Every line of the material that holds "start" should be counted; give the number and nothing more.
--- Data Enclosed Below ---
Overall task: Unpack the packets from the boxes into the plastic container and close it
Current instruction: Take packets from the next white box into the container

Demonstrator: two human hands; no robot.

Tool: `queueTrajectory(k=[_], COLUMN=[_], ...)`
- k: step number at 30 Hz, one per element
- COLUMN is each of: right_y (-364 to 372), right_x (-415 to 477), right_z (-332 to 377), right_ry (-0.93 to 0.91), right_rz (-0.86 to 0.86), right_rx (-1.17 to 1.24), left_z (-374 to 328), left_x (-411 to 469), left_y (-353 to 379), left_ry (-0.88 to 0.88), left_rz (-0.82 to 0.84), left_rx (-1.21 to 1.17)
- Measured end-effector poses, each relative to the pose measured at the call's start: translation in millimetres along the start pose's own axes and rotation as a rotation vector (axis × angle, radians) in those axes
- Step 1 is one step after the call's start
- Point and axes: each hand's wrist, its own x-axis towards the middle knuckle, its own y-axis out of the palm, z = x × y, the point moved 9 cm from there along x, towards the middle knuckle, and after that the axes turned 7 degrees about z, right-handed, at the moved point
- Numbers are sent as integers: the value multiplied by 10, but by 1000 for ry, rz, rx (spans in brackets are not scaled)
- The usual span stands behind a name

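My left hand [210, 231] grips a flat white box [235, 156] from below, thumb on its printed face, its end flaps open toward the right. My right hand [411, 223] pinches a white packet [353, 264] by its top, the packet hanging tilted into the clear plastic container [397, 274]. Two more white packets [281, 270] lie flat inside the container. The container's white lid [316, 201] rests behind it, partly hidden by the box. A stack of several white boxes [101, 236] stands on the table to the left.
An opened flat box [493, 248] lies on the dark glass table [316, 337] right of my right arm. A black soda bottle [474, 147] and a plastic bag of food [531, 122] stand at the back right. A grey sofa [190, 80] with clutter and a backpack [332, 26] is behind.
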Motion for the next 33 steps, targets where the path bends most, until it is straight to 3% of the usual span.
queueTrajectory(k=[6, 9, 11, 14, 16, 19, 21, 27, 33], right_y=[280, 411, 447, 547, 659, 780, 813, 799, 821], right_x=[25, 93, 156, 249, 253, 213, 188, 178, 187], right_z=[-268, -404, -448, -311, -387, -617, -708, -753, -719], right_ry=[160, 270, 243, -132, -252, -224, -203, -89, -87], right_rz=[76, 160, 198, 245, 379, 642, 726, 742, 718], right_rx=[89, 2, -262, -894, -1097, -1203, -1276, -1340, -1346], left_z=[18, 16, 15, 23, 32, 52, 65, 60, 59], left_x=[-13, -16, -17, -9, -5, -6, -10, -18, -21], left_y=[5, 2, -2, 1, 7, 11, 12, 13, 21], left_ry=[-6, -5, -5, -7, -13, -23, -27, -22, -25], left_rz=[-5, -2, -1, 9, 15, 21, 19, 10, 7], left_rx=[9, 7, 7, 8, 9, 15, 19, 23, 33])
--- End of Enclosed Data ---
**Answer for this exercise:**
2